TASK TO COMPLETE:
Leave every picture out, and print the full listing again exactly.

DATA BLOCK:
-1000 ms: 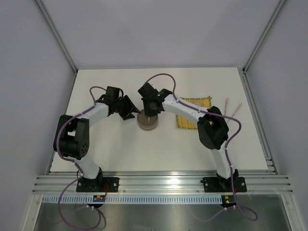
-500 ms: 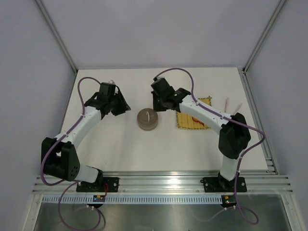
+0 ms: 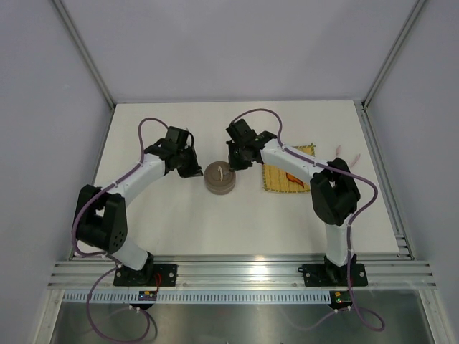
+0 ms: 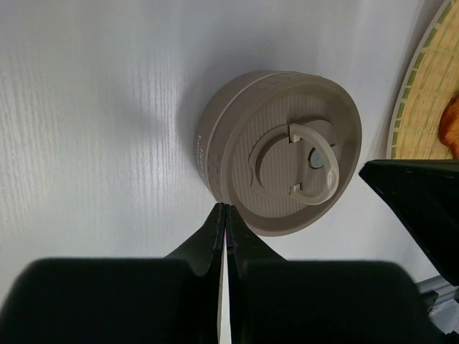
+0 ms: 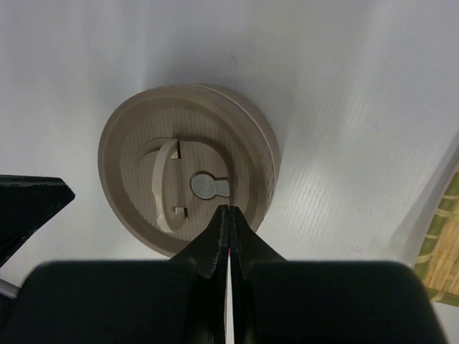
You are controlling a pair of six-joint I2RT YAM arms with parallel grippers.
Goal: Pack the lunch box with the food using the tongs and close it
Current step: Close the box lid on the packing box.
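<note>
The lunch box (image 3: 219,178) is a round tan-grey tin in the middle of the table, with its lid (image 4: 290,161) on. The lid's ring handle (image 4: 305,168) stands tilted up. My left gripper (image 3: 195,170) is shut and empty, its tips (image 4: 226,208) at the tin's left side. My right gripper (image 3: 234,163) is also shut and empty, its tips (image 5: 228,209) over the lid's right edge. An orange food piece (image 3: 294,177) lies on the yellow woven mat (image 3: 276,180). The slim pale tongs (image 3: 356,156) lie right of the mat, partly behind the right arm.
The mat's edge (image 4: 430,86) reaches close to the tin on its right. The right arm's elbow (image 3: 333,188) hangs over the mat's right part. Grey walls enclose the table at the back and sides, and an aluminium rail (image 3: 237,269) runs along the near edge.
The left gripper has closed from partly open and swung right, back to the tin's side. The right gripper has shifted slightly left toward the lid.
</note>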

RESPONSE TO THIS TASK:
-1000 ms: 
-500 ms: 
+0 ms: 
+0 ms: 
+0 ms: 
You are controlling a pair of six-joint I2RT YAM arms with parallel grippers.
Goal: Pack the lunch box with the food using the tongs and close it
Current step: Close the box lid on the packing box.
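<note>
The lunch box (image 3: 219,178) is a round tan-grey tin in the middle of the table, with its lid (image 4: 290,161) on. The lid's ring handle (image 4: 305,168) stands tilted up. My left gripper (image 3: 195,170) is shut and empty, its tips (image 4: 226,208) at the tin's left side. My right gripper (image 3: 234,163) is also shut and empty, its tips (image 5: 228,209) over the lid's right edge. An orange food piece (image 3: 294,177) lies on the yellow woven mat (image 3: 276,180). The slim pale tongs (image 3: 356,156) lie right of the mat, partly behind the right arm.
The mat's edge (image 4: 430,86) reaches close to the tin on its right. The right arm's elbow (image 3: 333,188) hangs over the mat's right part. Grey walls enclose the table at the back and sides, and an aluminium rail (image 3: 237,269) runs along the near edge.
The left gripper has closed from partly open and swung right, back to the tin's side. The right gripper has shifted slightly left toward the lid.
</note>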

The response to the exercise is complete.